Thomas Jefferson University supported the first portion of the NET program through the Jefferson Myrna Brind Center for Integrative Medicine (JMBCIM). We had access to fMRI equipment as well as data collection support. JMBCIM is closely connected with the Sydney Kimmel Cancer Center at TJU and so program participants were referred by a physician or social worker. They have a commitment to supporting this program and continue to identify cancer survivors. JMBCIM has grants and clinical revenue that ensure the sustainability of the NET program. We have also partnered with the Marcus Foundation because of their commitment to integrative medicine. The ONE foundation is committed to supporting research that documents the effectiveness of NET so this grant will not be used for that purpose. Instead it will be used so that the information from the efficacy studies will be clinically meaningful-- other practitioners can replicate the same treatment and results.
This award would allow other hospitals to duplicate the NET program which is a short-term treatment (3-5 session of 45 minutes). The money would allow additional patients to receive treatment for free with the understanding that the session content would create a therapy manual. That manual would provide step-by-step instructions on how to utilize NET to make meaningful neurological changes post cancer.
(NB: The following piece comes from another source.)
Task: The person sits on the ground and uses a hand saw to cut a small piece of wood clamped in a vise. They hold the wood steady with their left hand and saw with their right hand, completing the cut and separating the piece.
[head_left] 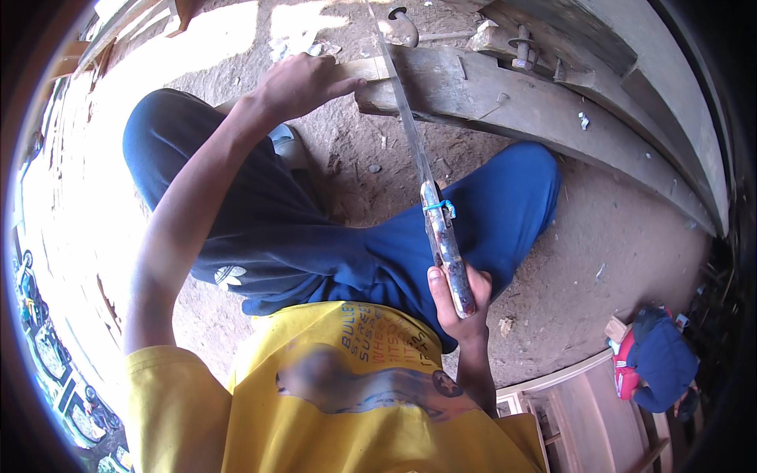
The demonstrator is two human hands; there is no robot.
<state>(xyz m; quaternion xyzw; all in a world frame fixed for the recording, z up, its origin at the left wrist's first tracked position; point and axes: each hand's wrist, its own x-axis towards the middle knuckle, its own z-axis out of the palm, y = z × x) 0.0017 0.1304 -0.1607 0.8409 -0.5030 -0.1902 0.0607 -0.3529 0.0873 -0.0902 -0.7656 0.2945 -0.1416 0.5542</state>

The manual will benefit from case examples and therapeutic transcripts so that practitioners can become adept at the specific language and questioning that facilitates change. The current data demonstrates that a brief NET reduces reactivity in a number of brain structures associated with the perception of emotional traumas. By reducing the brain’s reactivity to traumatic memories, NET diminishes distress and improves self-regulation. It is essential that this data not be stored away in a journal but be put into a manual so others can access the treatment.
NET was evaluated using fMRI and clinical data. The results suggest NET alters reactivity in many brain structures such as parahippocampus, anterior cingulate, and insula. Decreased reactivity with NET supports the notion that NET helps to “normalize” brain function in response to exposure to the traumatic stimuli. In terms of clinical results, those who received NET compared to the waitlist control group had significant improvements in BSI scores for somatization, depression, anxiety, and global severity, as well as significant improvements in state/trait anxiety scores. In addition, there were significant improvements in the IES and PTCI scores with NET suggesting trauma specific improvements. And given the clinical response in the NET group, these physiological changes underlie the reduced clinical reactivity experienced by the patients. This means that after receiving the NET intervention, areas that previously responded strongly to the traumatic stimulus were no longer as reactive and patients felt better.